Exercise » Here is a listing. Write it all out again exactly, but not its pictures.

--*--

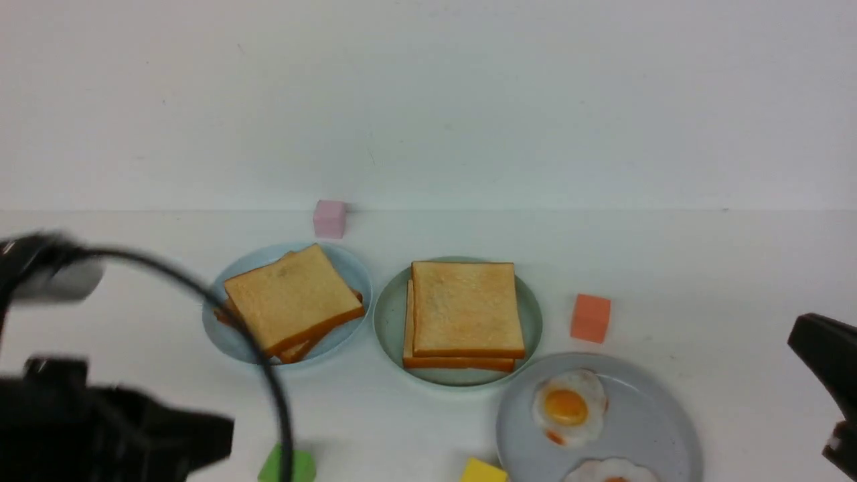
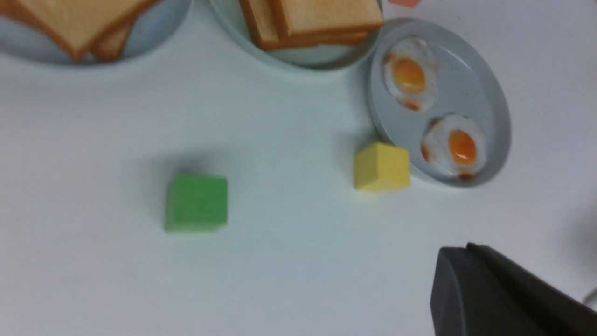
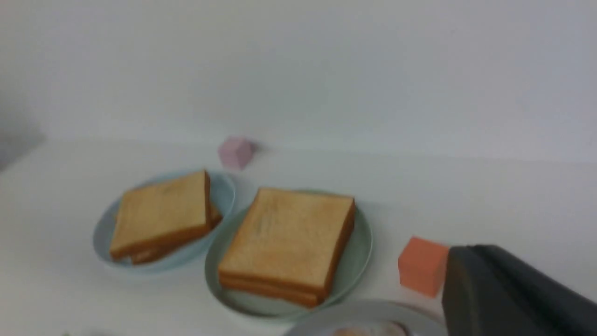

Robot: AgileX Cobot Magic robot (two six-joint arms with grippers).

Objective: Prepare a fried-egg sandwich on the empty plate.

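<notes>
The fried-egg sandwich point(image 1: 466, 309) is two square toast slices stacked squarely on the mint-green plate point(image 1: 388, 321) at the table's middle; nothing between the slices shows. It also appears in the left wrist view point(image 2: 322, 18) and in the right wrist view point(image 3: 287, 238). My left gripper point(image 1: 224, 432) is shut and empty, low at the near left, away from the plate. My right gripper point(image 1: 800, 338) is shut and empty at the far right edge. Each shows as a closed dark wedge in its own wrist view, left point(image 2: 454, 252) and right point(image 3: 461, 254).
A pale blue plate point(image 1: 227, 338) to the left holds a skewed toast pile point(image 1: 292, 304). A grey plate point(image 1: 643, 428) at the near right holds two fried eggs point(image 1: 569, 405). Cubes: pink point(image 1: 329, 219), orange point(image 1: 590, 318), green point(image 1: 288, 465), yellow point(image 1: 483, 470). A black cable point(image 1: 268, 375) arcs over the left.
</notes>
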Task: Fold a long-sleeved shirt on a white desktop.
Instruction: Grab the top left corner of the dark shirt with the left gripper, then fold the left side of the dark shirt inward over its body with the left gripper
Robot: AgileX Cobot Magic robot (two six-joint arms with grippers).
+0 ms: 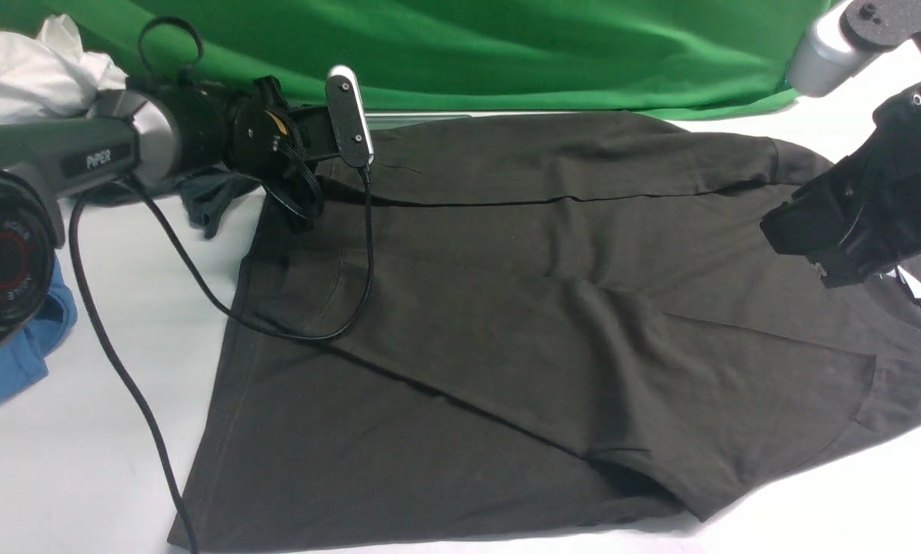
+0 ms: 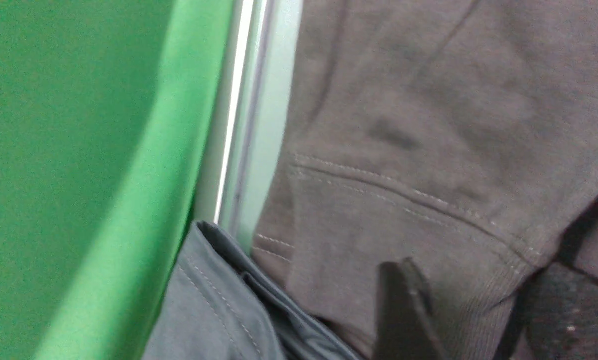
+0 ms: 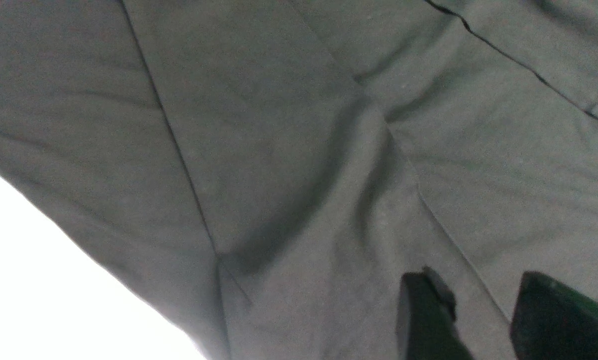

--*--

Reply to the exercise »
Robot: AgileX Cobot Magic robot (two six-joint arms with grippers).

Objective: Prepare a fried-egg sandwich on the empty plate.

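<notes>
The fried-egg sandwich point(image 1: 466, 309) is two square toast slices stacked squarely on the mint-green plate point(image 1: 388, 321) at the table's middle; nothing between the slices shows. It also appears in the left wrist view point(image 2: 322, 18) and in the right wrist view point(image 3: 287, 238). My left gripper point(image 1: 224, 432) is shut and empty, low at the near left, away from the plate. My right gripper point(image 1: 800, 338) is shut and empty at the far right edge. Each shows as a closed dark wedge in its own wrist view, left point(image 2: 454, 252) and right point(image 3: 461, 254).
A pale blue plate point(image 1: 227, 338) to the left holds a skewed toast pile point(image 1: 292, 304). A grey plate point(image 1: 643, 428) at the near right holds two fried eggs point(image 1: 569, 405). Cubes: pink point(image 1: 329, 219), orange point(image 1: 590, 318), green point(image 1: 288, 465), yellow point(image 1: 483, 470). A black cable point(image 1: 268, 375) arcs over the left.
</notes>
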Task: Fold a long-sleeved shirt on a white desktop.
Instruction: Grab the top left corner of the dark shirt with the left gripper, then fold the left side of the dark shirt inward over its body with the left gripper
Robot: AgileX Cobot Magic robot (two six-joint arms with grippers).
+0 ms: 
+0 ms: 
+0 ms: 

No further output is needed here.